'Re: [PERFORM] Fast insert, but slow join and updates for table with 4 billion rows'

[prev in list] [next in list] [prev in thread] [next in thread] 

List:       pgsql-performance
Subject:    Re: [PERFORM] Fast insert, but slow join and updates for table with 4 billion rows
From:       Lars Aksel Opsahl <Lars.Opsahl () nibio ! no>
Date:       2016-10-25 20:52:05
Message-ID: 1511d5311a414c49b9cc061b84e04a3d () nibio ! no
[Download RAW message or body]


Hi

I have now tested through insert and the updated and it works extremely good with out \
doing any partitioning on big table (428.812.8392 rows) this case, when we used a \
common index as Tom Suggested. 

We are able to insert 172.000 rows pr. second.

The number of rows are competed based total time from when we start to read the csv \
files and until the last file is done. We use GNU parallel and run 5 threads. The \
number of inserts are actually 172.000 * 2 because first we copy the rows into a temp \
table and there we prepare the date and then insert them into the common big main \
table. There is no errors in the log. 

We are able update 98.000 rows pr, second.

Since each update also means one insert we are close 200.000 inserts and updates pr. \
second. For update we give a column column that is null a value. Thats is done for \
all the 4.3 billions rows. We run 5 threads in parallel here also, and there is no \
error and no dead locks. 

To get around the problem with duplication of indexes it's solvable in this project \
because first we add date and then we do analyses, this means that we can have \
different indexes when adding data and we are using them.

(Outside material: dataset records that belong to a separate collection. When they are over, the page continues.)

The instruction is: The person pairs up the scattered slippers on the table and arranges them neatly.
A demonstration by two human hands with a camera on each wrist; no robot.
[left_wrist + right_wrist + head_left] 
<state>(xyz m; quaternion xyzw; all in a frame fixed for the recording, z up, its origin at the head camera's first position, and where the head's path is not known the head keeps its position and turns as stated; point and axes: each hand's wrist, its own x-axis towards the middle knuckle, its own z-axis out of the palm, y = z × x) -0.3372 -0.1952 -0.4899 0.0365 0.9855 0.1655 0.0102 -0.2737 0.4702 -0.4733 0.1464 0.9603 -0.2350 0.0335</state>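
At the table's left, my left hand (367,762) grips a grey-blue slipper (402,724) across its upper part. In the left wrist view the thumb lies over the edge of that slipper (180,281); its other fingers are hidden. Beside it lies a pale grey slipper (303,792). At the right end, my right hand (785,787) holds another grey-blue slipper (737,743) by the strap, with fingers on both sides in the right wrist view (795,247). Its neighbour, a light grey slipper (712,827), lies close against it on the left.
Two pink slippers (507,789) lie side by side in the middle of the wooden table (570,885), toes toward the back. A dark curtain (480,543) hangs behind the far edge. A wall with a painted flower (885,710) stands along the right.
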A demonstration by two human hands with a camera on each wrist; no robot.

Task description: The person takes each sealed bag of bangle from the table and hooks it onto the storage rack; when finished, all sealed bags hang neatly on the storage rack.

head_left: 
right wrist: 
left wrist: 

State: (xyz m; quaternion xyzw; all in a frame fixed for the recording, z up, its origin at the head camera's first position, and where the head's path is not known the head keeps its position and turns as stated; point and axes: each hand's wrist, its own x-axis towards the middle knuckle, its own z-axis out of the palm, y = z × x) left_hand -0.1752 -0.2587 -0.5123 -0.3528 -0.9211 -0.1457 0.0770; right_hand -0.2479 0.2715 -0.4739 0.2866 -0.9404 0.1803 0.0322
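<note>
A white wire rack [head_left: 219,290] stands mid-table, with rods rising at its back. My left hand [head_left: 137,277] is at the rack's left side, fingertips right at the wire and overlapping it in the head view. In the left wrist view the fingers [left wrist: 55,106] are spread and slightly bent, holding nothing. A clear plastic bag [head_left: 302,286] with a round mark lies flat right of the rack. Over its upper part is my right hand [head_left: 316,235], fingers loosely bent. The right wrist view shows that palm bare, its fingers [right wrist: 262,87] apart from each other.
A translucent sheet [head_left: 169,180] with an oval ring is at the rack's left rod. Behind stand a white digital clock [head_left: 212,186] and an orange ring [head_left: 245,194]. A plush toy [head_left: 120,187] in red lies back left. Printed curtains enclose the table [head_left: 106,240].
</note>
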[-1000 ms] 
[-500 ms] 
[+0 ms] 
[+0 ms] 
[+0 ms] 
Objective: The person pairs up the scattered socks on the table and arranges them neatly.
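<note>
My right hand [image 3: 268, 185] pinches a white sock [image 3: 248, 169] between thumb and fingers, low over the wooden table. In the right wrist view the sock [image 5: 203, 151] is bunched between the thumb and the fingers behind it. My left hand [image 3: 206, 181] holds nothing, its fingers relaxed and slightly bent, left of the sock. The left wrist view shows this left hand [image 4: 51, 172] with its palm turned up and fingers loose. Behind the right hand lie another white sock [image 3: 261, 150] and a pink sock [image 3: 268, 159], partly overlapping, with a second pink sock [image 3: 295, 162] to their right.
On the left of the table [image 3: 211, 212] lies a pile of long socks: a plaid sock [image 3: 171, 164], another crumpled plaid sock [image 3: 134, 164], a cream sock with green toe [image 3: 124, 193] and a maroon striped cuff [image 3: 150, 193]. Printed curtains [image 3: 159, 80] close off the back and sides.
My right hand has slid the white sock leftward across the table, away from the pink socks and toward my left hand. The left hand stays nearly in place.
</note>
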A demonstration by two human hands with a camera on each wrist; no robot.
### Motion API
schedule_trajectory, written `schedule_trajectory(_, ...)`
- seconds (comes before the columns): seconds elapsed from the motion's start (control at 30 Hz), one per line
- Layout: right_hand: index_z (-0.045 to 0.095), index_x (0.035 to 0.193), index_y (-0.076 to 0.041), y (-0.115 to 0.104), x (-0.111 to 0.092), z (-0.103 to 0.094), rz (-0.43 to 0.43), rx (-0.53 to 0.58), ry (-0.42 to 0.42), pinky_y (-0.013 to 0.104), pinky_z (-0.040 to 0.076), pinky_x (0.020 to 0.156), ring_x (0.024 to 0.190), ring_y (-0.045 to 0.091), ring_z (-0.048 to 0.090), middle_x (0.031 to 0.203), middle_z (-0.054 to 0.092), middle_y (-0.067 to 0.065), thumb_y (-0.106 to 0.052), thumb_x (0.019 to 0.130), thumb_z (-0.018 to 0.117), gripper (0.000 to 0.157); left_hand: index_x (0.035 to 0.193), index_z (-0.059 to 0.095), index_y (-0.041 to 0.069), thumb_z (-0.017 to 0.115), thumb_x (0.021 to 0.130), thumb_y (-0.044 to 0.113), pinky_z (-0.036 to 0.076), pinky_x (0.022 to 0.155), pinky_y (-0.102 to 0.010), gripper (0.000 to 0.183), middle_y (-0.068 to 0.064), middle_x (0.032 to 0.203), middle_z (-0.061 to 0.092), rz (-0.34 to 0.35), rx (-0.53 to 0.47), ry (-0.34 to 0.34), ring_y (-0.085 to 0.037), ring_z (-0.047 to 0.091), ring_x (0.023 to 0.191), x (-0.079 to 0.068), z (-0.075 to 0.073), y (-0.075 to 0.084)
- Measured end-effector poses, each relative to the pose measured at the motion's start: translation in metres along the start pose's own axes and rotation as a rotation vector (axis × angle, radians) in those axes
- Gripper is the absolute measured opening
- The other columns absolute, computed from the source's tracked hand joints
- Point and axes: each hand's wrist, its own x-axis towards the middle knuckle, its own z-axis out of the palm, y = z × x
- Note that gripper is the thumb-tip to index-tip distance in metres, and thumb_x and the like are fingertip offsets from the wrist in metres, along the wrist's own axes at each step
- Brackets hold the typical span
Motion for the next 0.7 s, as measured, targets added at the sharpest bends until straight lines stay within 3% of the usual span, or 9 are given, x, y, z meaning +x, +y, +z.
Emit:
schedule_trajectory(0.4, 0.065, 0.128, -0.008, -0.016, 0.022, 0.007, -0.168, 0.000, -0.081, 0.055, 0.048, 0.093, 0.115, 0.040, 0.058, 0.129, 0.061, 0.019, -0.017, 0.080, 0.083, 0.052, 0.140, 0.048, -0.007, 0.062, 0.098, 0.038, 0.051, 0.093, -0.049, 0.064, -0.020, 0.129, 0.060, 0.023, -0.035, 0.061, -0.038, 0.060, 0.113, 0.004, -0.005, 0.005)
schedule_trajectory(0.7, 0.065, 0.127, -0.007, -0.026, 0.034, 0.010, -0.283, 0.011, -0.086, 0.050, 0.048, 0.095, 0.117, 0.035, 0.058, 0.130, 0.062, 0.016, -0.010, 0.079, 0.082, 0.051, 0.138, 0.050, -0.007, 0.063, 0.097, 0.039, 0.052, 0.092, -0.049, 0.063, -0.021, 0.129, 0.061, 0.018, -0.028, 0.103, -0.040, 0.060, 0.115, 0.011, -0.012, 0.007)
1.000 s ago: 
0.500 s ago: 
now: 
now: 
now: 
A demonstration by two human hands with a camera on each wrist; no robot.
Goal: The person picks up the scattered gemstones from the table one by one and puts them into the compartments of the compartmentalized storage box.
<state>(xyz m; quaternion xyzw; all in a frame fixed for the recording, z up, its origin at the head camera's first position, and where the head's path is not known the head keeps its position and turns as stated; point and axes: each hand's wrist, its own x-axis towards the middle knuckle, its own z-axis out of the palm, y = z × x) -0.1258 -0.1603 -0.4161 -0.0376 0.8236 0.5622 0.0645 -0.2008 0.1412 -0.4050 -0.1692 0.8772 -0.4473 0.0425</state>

In this project we going add about 25 billions geo located observations which which \
will be used for doing analyses. I suppose that we at some level have to do \
partitioning but so far Postgres has worked extremely well even if it's based on \
MVCC. 

Postgres/Postgis software and communities are sure for sure really fun to work with \
Postgres/Postgis open source software hold a very high quality. 

Thanks.

Lars

________________________________________
Fra: pgsql-performance-owner@postgresql.org <pgsql-performance-owner@postgresql.org> \
                på vegne av Tom Lane <tgl@sss.pgh.pa.us>
Sendt: 24. oktober 2016 14:52
Til: Lars Aksel Opsahl
Kopi: pgsql-performance@postgresql.org
Emne: Re: [PERFORM] Fast insert, but slow join and updates for table with 4 billion \
rows

Lars Aksel Opsahl <Lars.Opsahl@nibio.no> writes:
> In this example I have two tables one with 4 billion rows and another with 50000 \
> rows and then I try to do a standard simple join between this two tables and this \
> takes 397391  ms. with this SQL (the query plan is added is further down)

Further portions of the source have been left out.